The company, which also claims to have a base in the U.K., declined to offer more detail on how its social media tech worked. It wasn’t so shy in May last year, when it presented the technology to delegates at a Nato industry forum last June, however.

IPS, another Italian outfit that operates under parent company the Resi Group, has been talking up using social media for propaganda for some time. Over recent years, it’s been presenting at various ISS World Training events (surveillance industry trade shows known colloquially as wire tapper’s balls), where IPS staff have given talks on “how to monitor and influence public sentiment with a platform able to listen, analyze and react through propaganda campaigns on social media,” and “automatic exploitation” of social media. Another talk looks at “encrypted services like Facebook, WhatsApp and Telegram,” exploring “how social media intelligence benefits investigators in a holistic vision.”

Amongst its product set is a suite of tools labelled “Unconventional IP Intelligence.” That includes a service for Virtual HUMINT (virtual human intelligence), the same term used by Area for employing fake identities to gather information. Facebook is named as one of the platforms on which that IPS intelligence is based, alongside Twitter, Instagram, LinkedIn, YouTube, Google+ and Foursquare.

IPS was, in 2017, the focus on an undercover report from Al Jazeera, in which the company’s staff were seen talking about how it might be possible to circumvent sanctions and global export restrictions. The employees believed they were talking to a representative trying to ship surveillance kit to Iran and South Sudan. The company didn’t respond to requests for comment.

It’s highly likely both Area, IPS or anyone using Facebook data for surveillance is breaking the company’s rules. Facebook didn’t provide comment for this article, but pointed to policies that prohibit the exploitation of Facebook-held information for the purpose of online snooping. Mark Zuckerberg’s firm also does not allow accessing or collecting information using automated methods, such as harvesting bots or scrapers.

Not just an Italian job

Italians may have a specialty in surreptitious online businesses, but there are other companies across the globe who’ve offered similar services trying to manipulate social media users. One American firm, Ntrepid, attracted attention in 2011 when it was awarded a contract with United States Central Command (Centcom) for an “online persona management service” that was designed to help the U.S. influence online groups. But according to a Guardian report, Centcom said it was not not targeting American sites, including Facebook and Twitter. And Ntrepid said in an emailed statement it only used social media for marketing, not for intelligence.

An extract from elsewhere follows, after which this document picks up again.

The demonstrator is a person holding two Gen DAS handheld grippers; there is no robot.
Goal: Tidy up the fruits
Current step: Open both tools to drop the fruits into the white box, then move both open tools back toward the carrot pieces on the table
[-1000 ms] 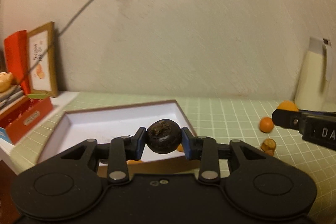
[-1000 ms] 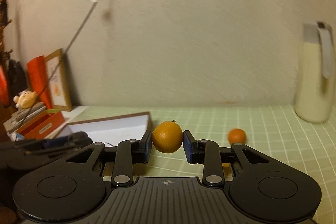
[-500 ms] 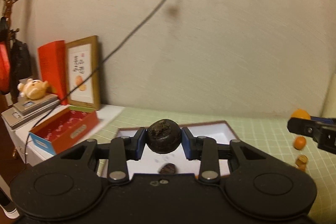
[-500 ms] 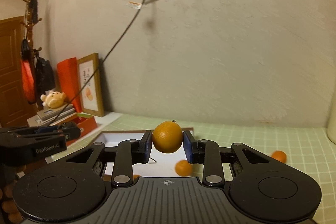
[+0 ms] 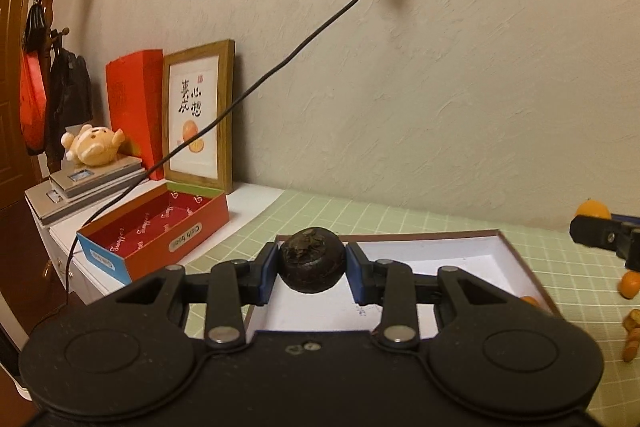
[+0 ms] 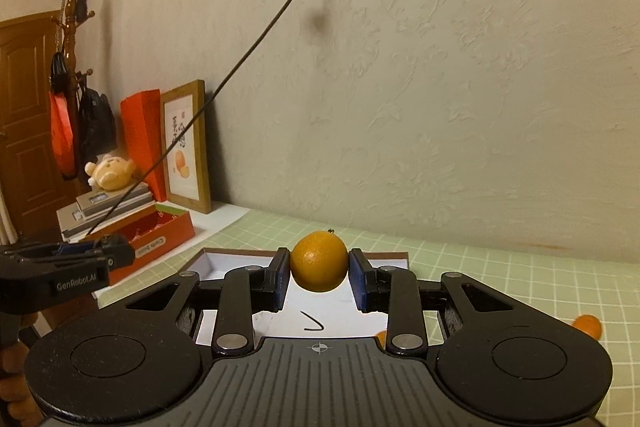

The bustling Israeli surveillance scene has turned out some firms trying to sway social media denizens, two of which were snapped up by surveillance and cybersecurity giant Verint in the past year. They include Terrogence, which has previously sold to the U.S. government, and cultivates fake profiles, or what it calls virtual entities, to infiltrate online groups. Its apparent targets, according to its brochures and staff LinkedIn profiles, include terror, political and social groups. This is the same company that has been harvesting Facebook photos as fuel for a large facial recognition service called Face-Int, as detailed by Forbes on Monday.

No doubt there are many other businesses flying under the radar.

The personas of Palantir and HBGary

But the surveillance industry’s use of Facebook and other social media has a long history. Its origins can be traced to at least the turn of the last decade and the work of Aaron Barr, his government contractor HBGary and the Peter Thiel-funded surveillance monolith that is Palantir. (Note that it was a Palantir employee who ended up giving Cambridge Analytica the idea to exploit Facebook data, according to a Guardian report. Also note that Thiel was an early investor in Facebook).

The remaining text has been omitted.